Assignment:
Look through the data below and extract, unchanged, the lines from the one that contains "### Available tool" to the one that contains "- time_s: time", both included.
★ ★ ★ ★
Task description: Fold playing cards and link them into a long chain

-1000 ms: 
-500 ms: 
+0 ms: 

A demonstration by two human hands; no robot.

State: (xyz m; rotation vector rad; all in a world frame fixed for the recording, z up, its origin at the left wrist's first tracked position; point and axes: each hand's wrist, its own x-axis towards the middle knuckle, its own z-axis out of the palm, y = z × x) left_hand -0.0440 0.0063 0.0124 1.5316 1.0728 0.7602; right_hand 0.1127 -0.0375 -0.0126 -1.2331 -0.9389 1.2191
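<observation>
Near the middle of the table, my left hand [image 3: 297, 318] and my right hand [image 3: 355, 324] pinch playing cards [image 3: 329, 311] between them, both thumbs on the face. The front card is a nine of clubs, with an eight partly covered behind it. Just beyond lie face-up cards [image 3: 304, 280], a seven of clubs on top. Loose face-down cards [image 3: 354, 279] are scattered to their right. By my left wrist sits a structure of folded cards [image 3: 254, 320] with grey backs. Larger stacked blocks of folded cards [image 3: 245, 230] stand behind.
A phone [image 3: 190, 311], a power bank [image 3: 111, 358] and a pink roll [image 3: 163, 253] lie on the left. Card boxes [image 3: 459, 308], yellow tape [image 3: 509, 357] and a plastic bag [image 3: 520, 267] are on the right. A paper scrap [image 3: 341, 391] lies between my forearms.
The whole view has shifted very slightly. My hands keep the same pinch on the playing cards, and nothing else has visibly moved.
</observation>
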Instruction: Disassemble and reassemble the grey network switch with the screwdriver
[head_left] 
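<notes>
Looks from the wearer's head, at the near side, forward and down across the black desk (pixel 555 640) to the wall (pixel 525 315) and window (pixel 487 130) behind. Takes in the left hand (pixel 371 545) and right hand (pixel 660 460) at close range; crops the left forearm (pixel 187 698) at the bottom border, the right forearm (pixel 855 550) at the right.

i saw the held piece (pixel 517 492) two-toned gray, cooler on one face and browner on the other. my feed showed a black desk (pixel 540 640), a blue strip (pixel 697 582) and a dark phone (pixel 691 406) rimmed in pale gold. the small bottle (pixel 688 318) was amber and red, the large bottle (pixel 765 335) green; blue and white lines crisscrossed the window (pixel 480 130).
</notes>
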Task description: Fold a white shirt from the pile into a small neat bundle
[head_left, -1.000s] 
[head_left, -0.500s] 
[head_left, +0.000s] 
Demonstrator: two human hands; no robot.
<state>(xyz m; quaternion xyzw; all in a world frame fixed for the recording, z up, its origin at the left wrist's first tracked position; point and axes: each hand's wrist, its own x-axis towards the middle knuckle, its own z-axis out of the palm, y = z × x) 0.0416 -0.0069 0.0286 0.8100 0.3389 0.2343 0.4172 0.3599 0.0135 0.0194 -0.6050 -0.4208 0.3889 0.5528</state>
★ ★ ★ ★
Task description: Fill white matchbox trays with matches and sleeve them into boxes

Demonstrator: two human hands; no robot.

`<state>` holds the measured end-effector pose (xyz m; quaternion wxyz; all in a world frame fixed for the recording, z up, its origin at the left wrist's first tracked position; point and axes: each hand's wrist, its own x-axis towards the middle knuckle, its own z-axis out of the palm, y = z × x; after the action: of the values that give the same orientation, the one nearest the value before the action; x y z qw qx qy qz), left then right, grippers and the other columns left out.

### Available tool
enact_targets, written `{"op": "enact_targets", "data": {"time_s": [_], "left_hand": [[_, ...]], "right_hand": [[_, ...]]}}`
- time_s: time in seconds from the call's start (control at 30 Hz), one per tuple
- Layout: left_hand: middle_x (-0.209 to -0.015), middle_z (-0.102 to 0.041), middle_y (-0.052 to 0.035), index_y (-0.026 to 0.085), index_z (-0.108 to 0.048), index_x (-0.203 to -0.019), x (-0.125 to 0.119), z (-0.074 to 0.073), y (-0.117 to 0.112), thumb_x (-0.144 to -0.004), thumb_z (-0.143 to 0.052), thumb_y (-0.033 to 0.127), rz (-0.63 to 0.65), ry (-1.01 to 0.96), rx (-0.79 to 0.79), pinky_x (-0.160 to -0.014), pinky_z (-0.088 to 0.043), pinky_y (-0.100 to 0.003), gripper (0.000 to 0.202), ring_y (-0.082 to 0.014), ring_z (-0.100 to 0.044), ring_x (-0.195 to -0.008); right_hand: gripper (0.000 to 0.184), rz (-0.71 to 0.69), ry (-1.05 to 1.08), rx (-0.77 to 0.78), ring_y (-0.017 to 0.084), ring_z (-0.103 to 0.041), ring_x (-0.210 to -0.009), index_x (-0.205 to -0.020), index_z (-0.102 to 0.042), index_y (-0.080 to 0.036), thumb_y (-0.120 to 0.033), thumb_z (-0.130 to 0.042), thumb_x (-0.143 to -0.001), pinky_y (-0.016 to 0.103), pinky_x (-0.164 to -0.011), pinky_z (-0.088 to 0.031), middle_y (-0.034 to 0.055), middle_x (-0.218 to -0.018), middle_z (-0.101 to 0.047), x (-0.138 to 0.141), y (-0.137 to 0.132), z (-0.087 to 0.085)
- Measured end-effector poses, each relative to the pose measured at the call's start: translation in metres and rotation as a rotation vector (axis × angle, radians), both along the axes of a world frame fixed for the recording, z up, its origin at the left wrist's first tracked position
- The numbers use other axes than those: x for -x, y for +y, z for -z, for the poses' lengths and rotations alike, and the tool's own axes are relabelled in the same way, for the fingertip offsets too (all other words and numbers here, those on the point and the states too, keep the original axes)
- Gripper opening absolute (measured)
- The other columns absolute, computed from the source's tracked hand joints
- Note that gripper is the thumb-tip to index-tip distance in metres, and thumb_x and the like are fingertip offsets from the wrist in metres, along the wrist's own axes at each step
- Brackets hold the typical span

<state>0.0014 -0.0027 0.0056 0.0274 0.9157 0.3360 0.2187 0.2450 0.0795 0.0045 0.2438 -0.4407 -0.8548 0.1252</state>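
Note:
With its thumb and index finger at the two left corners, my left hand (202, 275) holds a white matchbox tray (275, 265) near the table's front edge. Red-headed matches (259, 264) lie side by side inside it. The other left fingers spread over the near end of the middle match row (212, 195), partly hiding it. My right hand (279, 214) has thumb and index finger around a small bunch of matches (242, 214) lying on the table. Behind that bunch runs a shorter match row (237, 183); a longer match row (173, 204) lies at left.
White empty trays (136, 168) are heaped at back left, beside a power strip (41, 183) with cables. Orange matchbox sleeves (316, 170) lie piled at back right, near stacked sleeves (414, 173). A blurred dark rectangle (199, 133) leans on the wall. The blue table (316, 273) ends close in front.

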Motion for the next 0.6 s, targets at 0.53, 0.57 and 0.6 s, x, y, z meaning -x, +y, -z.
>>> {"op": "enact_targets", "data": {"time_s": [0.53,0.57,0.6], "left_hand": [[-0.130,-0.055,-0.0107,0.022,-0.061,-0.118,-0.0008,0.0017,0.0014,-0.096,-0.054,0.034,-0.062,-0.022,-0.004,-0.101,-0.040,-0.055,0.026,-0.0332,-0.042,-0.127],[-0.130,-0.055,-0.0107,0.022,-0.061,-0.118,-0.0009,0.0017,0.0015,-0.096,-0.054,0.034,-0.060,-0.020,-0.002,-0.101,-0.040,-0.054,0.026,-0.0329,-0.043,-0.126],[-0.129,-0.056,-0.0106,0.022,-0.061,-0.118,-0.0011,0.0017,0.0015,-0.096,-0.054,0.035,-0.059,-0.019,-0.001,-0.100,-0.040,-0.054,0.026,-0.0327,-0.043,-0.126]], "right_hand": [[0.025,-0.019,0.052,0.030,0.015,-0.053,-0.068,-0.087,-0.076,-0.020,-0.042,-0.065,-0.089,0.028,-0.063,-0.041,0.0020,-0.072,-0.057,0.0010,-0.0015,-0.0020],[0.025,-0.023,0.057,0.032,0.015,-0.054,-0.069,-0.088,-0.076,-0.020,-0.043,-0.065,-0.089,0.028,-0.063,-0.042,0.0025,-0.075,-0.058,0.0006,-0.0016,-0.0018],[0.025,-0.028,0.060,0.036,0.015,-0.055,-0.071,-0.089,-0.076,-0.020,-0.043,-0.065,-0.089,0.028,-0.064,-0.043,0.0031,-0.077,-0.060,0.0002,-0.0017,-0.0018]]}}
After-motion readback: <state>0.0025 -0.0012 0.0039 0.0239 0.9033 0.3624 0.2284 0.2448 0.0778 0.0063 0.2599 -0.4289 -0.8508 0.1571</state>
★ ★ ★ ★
Result of this exercise:
### Available tool
enact_targets, written `{"op": "enact_targets", "data": {"time_s": [_], "left_hand": [[_, ...]], "right_hand": [[_, ...]]}}`
- time_s: time in seconds from the call's start (control at 30 Hz), one per tuple

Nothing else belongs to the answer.